* **Aim of the task**
Return every line from the one with "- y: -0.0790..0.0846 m" through the one with "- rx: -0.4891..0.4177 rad", inclusive, exactly as it appears below.

* **Given data**
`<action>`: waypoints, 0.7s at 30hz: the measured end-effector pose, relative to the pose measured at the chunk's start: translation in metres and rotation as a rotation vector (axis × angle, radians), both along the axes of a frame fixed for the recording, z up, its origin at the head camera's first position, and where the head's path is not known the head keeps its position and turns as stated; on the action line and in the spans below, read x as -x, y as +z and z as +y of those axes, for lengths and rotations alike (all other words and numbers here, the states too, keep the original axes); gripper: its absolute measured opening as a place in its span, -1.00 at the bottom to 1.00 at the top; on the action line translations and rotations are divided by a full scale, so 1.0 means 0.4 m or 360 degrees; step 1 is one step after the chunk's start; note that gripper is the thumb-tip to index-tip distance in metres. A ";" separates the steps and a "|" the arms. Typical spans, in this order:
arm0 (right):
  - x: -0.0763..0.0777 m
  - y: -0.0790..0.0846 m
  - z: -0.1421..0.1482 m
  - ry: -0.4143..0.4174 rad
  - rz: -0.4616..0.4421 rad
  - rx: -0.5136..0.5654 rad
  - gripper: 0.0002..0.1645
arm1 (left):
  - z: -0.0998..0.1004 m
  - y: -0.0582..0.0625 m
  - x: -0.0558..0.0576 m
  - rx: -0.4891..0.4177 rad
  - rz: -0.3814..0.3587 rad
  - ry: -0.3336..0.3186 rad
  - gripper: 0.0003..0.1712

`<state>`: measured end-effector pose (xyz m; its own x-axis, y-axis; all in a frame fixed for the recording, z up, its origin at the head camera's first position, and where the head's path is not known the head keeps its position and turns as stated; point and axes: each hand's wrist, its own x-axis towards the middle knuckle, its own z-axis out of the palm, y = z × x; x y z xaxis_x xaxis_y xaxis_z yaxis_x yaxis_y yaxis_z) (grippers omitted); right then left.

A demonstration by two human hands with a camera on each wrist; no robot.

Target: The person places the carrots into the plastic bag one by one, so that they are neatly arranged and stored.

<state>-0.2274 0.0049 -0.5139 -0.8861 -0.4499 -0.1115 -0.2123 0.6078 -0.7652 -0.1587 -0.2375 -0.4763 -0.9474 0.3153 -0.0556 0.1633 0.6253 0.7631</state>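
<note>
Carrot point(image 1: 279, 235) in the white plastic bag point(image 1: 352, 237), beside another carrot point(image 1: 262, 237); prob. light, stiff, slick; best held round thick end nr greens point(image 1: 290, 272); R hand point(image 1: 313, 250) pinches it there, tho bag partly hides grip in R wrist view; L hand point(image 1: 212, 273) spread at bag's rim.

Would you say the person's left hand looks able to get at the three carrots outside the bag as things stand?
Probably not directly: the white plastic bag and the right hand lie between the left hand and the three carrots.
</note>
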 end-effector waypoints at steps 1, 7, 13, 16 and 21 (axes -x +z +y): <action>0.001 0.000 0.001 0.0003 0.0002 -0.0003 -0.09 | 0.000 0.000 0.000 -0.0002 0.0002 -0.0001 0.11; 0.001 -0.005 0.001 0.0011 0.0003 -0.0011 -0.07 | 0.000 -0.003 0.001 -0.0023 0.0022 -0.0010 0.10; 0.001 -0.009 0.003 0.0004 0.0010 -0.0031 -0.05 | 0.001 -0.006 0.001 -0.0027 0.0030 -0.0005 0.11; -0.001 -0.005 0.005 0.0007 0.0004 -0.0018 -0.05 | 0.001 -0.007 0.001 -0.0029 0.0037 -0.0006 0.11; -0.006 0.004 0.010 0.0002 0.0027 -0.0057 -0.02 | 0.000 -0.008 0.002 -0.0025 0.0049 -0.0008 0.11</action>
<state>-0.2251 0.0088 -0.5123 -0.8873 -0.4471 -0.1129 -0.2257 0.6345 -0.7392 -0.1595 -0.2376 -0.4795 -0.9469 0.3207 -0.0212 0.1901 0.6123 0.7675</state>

* **Written answer**
  - y: -0.0790..0.0846 m
  - z: -0.1421..0.1482 m
  - ry: -0.4143..0.4174 rad
  - rz: -0.4616..0.4421 rad
  - rx: -0.5136..0.5654 rad
  - gripper: 0.0002..0.1645
arm1 (left):
  - z: -0.0998..0.1004 m
  - y: -0.0582..0.0625 m
  - x: -0.0558..0.0576 m
  - rx: -0.4891..0.4177 rad

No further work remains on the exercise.